■ **WORK REQUIRED**
I would like each line of the data that holds the word "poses" copied out.

■ **COLLECTED DATA**
■ ■ ■ ■
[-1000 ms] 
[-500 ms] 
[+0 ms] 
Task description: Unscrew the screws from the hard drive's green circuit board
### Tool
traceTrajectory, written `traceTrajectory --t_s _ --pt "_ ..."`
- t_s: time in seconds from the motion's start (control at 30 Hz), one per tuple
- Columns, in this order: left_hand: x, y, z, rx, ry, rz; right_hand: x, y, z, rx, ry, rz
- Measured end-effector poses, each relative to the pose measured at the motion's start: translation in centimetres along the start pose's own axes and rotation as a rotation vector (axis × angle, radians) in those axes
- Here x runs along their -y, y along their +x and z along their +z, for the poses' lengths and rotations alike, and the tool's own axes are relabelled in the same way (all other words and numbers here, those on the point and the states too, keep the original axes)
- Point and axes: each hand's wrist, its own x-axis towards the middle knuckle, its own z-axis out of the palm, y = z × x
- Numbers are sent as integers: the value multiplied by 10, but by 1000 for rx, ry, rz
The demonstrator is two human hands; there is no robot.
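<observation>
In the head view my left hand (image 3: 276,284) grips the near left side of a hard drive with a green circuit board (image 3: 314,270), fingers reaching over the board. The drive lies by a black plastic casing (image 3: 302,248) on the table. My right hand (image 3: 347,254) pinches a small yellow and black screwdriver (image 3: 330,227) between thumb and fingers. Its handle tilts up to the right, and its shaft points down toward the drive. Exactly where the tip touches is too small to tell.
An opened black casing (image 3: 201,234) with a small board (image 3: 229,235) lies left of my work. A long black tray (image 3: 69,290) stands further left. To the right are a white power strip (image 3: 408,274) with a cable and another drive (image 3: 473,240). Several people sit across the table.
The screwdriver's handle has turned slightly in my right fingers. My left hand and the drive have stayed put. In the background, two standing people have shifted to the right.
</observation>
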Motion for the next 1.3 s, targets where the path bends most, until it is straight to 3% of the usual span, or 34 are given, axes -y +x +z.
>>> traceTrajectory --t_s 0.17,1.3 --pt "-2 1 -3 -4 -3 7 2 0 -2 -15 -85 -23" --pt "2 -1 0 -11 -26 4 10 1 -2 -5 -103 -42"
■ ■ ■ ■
■ **REPLY TO THE TASK**
- Measured end-effector poses, each relative to the pose measured at the motion's start: translation in centimetres along the start pose's own axes and rotation as a rotation vector (axis × angle, radians) in those axes
- Here x runs along their -y, y along their +x and z along their +z, for the poses' lengths and rotations alike, and the tool's own axes are relabelled in the same way (all other words and numbers here, those on the point and the states too, keep the original axes)

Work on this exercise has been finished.